The paper challenges the prevailing assumption in iterative Direct Preference Optimization (DPO) that larger sampling budgets (Best‑of‑N with N ≥ 8) inevitably yield better alignment for mathematical reasoning. The authors first provide a theoretical analysis showing that increasing N amplifies two detrimental effects.

  1. False‑Positive Amplification – The verifier (reward model) is noisy, characterized by a defect rate ε. When the model’s intrinsic success probability is α, the probability that a selected “winner” is actually a false positive grows as more candidates are drawn. The marginal pass rate of newly added samples drops roughly as 1/N, so a larger N systematically introduces low‑quality, verifier‑hacked examples that mislead the policy.

  2. Distributional Shift – Even with a perfect verifier, selecting the extreme tail of the generation distribution forces the policy to move far from its current distribution. Using a KL‑divergence lower bound, the authors show that the required shift grows with the gap between the current success rate α and a target rate η, leading to instability and potential policy collapse when N is large.

To address these issues, the authors propose PACE (Proximal Alignment via Corrective Exploration), a three‑phase framework that deliberately limits exploration to N ≈ 2 and leverages failed attempts as learning signals.

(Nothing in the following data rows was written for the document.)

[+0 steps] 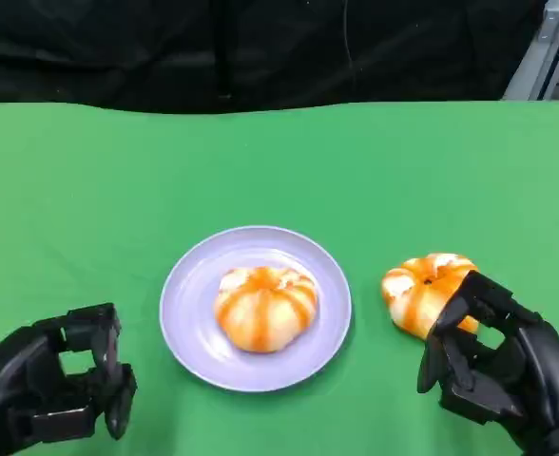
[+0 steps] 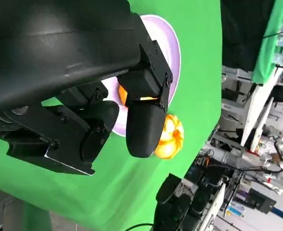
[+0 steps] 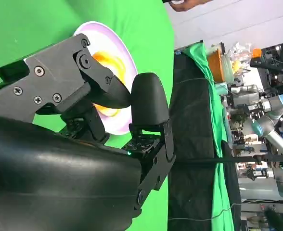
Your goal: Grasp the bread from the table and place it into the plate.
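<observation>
Right hand [image 1: 503, 366]: fingers spread apart and curved, holding nothing. The fingertips [image 1: 470, 290] sit at the near edge of a bread roll [image 1: 420, 290] lying on the green table [image 1: 99, 180], just right of the plate [image 1: 189, 294]; whether they touch it cannot be told. The roll is round, glossy, with orange-brown and pale lobes like a pumpkin.

Left hand [image 1: 56, 385]: fingers apart, curled loosely, holding nothing, resting low at the near left of the table, apart from the plate.

The plate is round, shallow, pale lavender and smooth. A second bread roll [image 1: 265, 306] of the same shape and colouring lies in its middle. The table cover is matte green cloth; a black backdrop [image 1: 260, 47] stands behind it.
</observation>
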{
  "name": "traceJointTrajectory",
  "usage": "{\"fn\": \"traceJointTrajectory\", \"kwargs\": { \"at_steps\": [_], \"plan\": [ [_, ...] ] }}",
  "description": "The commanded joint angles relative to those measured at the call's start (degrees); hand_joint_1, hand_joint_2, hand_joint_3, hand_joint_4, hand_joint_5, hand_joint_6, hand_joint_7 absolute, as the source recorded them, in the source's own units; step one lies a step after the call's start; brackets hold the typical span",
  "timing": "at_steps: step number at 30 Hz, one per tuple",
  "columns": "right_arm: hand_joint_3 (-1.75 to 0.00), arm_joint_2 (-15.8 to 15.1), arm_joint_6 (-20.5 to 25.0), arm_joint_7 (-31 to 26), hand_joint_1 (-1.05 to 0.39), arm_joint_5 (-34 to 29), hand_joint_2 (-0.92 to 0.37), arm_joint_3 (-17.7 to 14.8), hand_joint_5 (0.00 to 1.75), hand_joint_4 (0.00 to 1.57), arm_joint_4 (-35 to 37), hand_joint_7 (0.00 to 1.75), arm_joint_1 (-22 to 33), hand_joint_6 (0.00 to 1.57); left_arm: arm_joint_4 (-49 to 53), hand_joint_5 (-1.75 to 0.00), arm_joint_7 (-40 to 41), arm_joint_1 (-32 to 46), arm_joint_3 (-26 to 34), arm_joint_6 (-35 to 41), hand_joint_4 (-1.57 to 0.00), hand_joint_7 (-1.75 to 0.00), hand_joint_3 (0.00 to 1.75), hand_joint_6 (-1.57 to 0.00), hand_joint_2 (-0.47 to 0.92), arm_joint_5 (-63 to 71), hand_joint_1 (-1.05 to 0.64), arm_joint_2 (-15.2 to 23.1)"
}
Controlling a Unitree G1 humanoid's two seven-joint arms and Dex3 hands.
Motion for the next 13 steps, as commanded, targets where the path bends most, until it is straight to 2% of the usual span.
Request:
{"fn": "traceJointTrajectory", "kwargs": {
  "at_steps": [1,13],
  "plan": [
    [-1.16,-0.54,-0.85,-0.07,-0.11,0.29,-0.59,-0.51,1.75,0.85,0.42,1.71,-0.35,0.64,0.64,-1.75,0.07,-1.00,0.61,0.12,-0.94,-1.75,1.33,-0.79,0.65,0.76,0.09,0.31],
    [-1.15,-0.41,-0.10,-0.35,-0.11,0.50,-0.59,-0.45,1.75,0.85,0.08,1.72,-0.19,0.63,1.02,-1.75,-0.33,-1.25,0.15,-0.43,-0.94,-1.75,1.27,-0.78,0.68,1.47,0.09,0.05]
  ]
}}
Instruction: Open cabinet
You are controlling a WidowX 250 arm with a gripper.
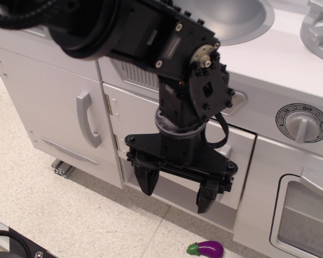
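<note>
The black robot gripper (177,193) hangs in the centre of the frame, pointing down, its two stubby fingers (148,181) spread apart with nothing between them. Directly behind it sits the light grey, roughly square cabinet door (238,161), with two small metal hinges (109,105) on its left edge; the arm covers most of the door, and the door's right edge seems to stand slightly proud of the front. At the left is a taller grey door with a curved grey handle (88,126). At the right are a round silver timer dial (302,123) and a windowed oven door (304,215). A purple toy eggplant (207,248) lies on the speckled floor (59,215) at the bottom.
</note>
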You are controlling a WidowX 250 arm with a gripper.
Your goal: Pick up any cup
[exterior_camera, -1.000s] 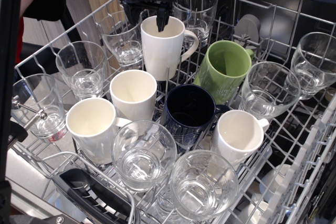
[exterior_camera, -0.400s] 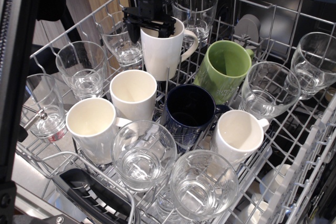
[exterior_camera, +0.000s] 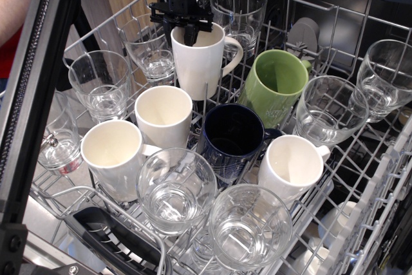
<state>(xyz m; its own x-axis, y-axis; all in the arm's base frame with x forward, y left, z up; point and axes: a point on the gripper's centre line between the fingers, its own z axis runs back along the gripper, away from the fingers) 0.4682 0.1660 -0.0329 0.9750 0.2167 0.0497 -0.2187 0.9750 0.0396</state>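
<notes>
The cup (exterior_camera: 203, 62) is the tall white mug standing upright at the back of the dishwasher rack (exterior_camera: 383, 178), its handle pointing right. My black gripper (exterior_camera: 181, 31) comes down from above onto the cup's back-left rim. One finger (exterior_camera: 193, 34) is inside the cup and the other is outside the wall, and the jaws are pinched on the rim. The cup still stands in the rack.
Two shorter white mugs (exterior_camera: 163, 115) (exterior_camera: 112, 156) stand in front of the cup, with a third at the right (exterior_camera: 291, 169). A green mug (exterior_camera: 277, 85) and a dark blue mug (exterior_camera: 230, 136) are beside it. Clear glasses (exterior_camera: 239, 9) (exterior_camera: 149, 46) crowd close around.
The gripper has come down over the cup's rim and its fingers have closed from wide apart onto the rim. A dark frame at the left edge has swung further into view.
</notes>
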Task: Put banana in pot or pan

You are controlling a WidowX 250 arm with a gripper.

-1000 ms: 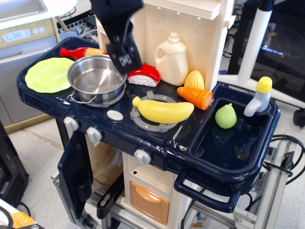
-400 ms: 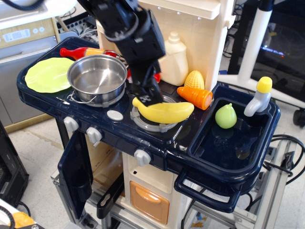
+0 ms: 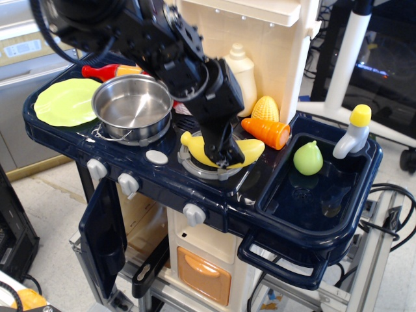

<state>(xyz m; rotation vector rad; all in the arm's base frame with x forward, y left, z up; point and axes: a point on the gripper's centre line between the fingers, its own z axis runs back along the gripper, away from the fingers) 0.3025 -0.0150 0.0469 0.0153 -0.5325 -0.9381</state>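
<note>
covering banana [image 3: 250, 150] middle, gripper [image 3: 227, 156] low

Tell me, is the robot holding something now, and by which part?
Cannot be told: the jaws are down over the middle of the glossy yellow plastic banana, but a closed hold is not visible.

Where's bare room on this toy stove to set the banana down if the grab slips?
Free: inside the pot, the green plate left of it, and the sink basin below the pear. Crowded: the back strip with jug, corn and carrot, and the burner where the gripper meets the banana.
</note>
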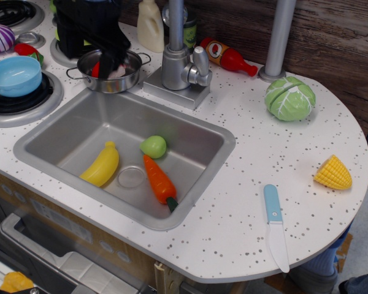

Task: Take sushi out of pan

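The pan (pixel 126 81), a small shiny steel pot with wire loop handles, stands on the counter behind the sink, left of the faucet. The sushi (pixel 95 70) lies inside it, glossy red, with a white part to its right. My black gripper (pixel 87 56) hangs over the pan's left side with its jaws spread. One finger (pixel 106 63) reaches down into the pan across the sushi. The other finger is at the pan's far left and is hard to make out. I cannot tell whether the finger touches the sushi.
The sink (pixel 190 131) holds a banana (pixel 102 164), a green ball (pixel 153 146) and a carrot (pixel 159 180). A faucet (pixel 178 61), a red sauce bottle (pixel 228 57) and a white bottle (pixel 150 26) stand behind. A light blue bowl (pixel 14 75) sits on the left burner.
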You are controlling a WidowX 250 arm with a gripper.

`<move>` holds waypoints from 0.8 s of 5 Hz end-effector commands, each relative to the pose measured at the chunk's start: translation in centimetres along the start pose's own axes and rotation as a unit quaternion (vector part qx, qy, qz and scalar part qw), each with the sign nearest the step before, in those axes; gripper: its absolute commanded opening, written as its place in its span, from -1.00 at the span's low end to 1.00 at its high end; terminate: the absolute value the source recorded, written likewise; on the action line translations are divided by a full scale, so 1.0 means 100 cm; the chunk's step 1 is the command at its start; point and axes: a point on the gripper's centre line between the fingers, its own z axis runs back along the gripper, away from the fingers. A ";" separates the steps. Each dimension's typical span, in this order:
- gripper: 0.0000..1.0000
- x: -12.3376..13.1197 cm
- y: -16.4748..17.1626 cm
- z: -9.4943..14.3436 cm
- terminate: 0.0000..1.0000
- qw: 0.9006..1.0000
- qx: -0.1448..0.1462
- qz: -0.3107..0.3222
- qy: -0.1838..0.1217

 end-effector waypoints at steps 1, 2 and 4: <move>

Phase I – Proximal Exploration: Two candidate solutions are sampled per prompt, probing the local variance of the current policy without venturing into the distribution tail.

Phase II – Hindsight Refinement with Quality Gating: When both candidates are incorrect, the model is prompted with its own error trace and the ground‑truth answer to generate a corrected reasoning path (y_fix). A strict consistency filter removes “rationalizations” that merely produce the right answer without logical justification.

Phase III – Contrastive Pair Construction: The corrected path (positive) and the original error (hard negative) form a proximal preference pair. Because the two trajectories share semantic structure but differ in logical validity, the resulting DPO gradient carries high information density, unlike the easy, semantically distant pairs produced by standard Best‑of‑N.

Empirical evaluation on GSM8K, MATH, and a noisy‑label variant (20 % corrupted ground truth) demonstrates that PACE matches or exceeds the performance of DPO‑R1 with N = 16 while using roughly one‑fifth of the compute. In noisy settings, DPO‑R1’s accuracy collapses, whereas PACE remains stable, confirming its robustness to verifier noise and label corruption.

The paper acknowledges limitations: the verifier remains a neural scorer and may still misjudge complex proofs; the hindsight correction relies on the model’s own capabilities, which could be weak in early training stages. Future work is suggested to integrate symbolic proof checkers or external theorem provers for higher‑fidelity correction and to explore multi‑step hindsight pipelines to mitigate error accumulation.

In summary, the work overturns the “more exploration = better alignment” dogma for mathematical reasoning, offering a principled, compute‑efficient alternative that prioritizes proximal, corrective learning over brute‑force mining of extreme samples.